(AVAILABLE DATA)

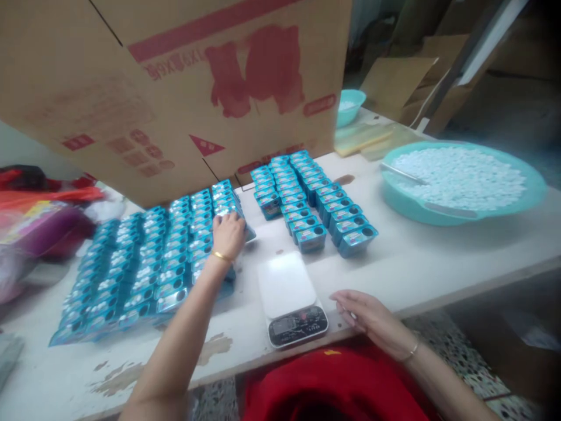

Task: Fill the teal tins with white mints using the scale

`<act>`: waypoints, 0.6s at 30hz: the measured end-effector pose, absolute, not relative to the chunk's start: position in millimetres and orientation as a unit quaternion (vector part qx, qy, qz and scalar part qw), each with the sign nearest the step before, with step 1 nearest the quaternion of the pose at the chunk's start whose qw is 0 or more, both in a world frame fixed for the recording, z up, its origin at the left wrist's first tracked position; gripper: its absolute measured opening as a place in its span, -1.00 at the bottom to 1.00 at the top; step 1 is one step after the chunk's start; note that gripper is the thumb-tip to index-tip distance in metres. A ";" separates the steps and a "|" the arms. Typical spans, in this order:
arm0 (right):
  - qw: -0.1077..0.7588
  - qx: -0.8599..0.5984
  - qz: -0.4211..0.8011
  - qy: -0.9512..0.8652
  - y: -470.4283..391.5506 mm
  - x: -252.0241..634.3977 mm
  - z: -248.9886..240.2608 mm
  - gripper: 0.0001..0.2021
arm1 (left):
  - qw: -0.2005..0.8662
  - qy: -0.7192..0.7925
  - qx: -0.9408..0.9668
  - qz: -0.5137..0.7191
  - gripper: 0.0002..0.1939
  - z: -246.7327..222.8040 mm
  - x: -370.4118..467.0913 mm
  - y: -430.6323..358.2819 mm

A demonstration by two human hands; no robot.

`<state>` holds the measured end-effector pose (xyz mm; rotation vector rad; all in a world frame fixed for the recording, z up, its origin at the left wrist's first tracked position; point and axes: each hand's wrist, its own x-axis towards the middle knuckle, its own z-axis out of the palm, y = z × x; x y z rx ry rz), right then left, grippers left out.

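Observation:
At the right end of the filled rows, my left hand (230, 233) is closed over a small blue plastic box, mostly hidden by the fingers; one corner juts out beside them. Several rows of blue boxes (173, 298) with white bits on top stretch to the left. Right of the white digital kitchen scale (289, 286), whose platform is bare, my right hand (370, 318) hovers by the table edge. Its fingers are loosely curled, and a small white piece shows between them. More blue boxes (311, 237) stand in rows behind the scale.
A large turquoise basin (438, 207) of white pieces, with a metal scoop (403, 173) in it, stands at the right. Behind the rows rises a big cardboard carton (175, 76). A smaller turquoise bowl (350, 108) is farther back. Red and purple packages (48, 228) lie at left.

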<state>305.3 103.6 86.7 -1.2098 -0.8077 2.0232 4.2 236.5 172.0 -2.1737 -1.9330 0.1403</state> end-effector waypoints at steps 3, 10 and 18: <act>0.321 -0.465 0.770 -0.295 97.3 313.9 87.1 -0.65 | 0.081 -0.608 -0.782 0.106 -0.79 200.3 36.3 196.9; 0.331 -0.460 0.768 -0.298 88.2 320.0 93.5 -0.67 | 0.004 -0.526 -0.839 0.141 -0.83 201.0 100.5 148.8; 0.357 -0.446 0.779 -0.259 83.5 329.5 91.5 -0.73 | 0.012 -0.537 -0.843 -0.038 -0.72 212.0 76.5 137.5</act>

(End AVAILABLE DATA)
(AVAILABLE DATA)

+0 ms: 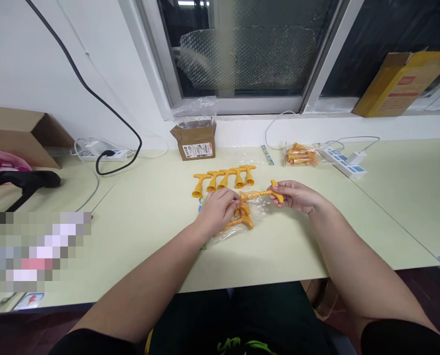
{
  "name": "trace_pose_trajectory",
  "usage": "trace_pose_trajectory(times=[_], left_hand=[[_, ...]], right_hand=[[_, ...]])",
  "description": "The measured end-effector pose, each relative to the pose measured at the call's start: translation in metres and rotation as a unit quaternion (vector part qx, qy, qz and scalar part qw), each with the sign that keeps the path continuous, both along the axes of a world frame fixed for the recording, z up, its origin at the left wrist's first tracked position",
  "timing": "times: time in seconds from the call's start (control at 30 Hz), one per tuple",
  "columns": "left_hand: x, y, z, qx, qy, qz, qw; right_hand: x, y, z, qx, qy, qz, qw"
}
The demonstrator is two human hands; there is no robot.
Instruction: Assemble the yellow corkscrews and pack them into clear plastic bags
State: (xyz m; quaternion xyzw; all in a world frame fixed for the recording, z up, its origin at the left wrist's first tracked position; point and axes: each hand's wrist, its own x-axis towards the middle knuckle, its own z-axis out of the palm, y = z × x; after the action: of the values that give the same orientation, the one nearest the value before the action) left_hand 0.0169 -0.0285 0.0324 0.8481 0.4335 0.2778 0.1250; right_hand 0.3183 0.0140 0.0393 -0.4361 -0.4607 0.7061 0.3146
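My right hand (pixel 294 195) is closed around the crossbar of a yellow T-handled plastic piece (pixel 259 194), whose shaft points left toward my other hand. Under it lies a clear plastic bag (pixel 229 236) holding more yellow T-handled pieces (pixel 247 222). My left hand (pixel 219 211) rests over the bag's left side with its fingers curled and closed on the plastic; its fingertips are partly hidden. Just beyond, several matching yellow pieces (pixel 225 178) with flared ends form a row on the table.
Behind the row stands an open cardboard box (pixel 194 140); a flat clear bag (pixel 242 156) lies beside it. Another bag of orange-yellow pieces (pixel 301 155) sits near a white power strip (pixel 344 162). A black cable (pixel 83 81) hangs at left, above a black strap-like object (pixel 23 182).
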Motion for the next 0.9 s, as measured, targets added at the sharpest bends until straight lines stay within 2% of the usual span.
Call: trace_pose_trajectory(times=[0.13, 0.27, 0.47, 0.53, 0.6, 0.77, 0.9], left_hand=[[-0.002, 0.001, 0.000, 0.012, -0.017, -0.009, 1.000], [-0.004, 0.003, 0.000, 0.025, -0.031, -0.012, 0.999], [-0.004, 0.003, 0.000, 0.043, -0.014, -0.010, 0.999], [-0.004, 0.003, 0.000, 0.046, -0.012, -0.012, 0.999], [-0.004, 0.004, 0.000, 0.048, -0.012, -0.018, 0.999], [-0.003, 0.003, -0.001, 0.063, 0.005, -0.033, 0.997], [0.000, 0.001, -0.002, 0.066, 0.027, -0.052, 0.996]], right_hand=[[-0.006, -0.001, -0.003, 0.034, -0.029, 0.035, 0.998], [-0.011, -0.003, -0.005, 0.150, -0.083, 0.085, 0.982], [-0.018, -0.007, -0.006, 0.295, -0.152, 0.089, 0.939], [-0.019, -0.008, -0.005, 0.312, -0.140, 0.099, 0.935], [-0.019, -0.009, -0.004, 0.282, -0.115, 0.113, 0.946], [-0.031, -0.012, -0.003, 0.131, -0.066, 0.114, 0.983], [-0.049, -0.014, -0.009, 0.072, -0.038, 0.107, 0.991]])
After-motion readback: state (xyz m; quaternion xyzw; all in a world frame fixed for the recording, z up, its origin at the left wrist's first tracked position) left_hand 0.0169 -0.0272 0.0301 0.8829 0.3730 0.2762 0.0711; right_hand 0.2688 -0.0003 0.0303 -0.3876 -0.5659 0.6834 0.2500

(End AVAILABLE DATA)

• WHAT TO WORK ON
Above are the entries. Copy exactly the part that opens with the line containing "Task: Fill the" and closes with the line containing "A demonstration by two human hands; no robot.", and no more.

• SOLUTION TO THIS TASK
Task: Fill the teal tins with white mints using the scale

`<act>`: waypoints, 0.6s at 30hz: the measured end-effector pose, absolute, not relative to the chunk's start: position in millimetres and orientation as a unit quaternion (vector part qx, qy, qz and scalar part qw), each with the sign nearest the step before, with step 1 nearest the quaternion of the pose at the chunk's start whose qw is 0 or more, both in a world frame fixed for the recording, z up, its origin at the left wrist's first tracked position; gripper: its absolute measured opening as a place in its span, -1.00 at the bottom to 1.00 at the top; step 1 is one step after the chunk's start; note that gripper is the thumb-tip to index-tip distance in metres. A ";" separates the steps and a "|" the arms. Typical spans, in this order:
arm0 (right):
  - qw: -0.1077..0.7588
  - qx: -0.8599..0.5984
  - qz: -0.4211..0.8011
  - qy: -0.9512..0.8652
  - y: -470.4283..391.5506 mm
  - x: -252.0241..634.3977 mm
  - z: -248.9886..240.2608 mm
  - gripper: 0.0001..0.2021
arm1 (left):
  - qw: -0.2005..0.8662
  - qy: -0.7192..0.7925
  - qx: -0.9408..0.9668
  - qz: -0.5137..0.7191
  - gripper: 0.0002..0.1939
  - z: -246.7327..222.8040 mm
  - x: -370.4118..467.0913 mm
  - y: -430.6323..358.2819 mm

A demonstration by two human hands; no robot.

This finishes the output for the exercise.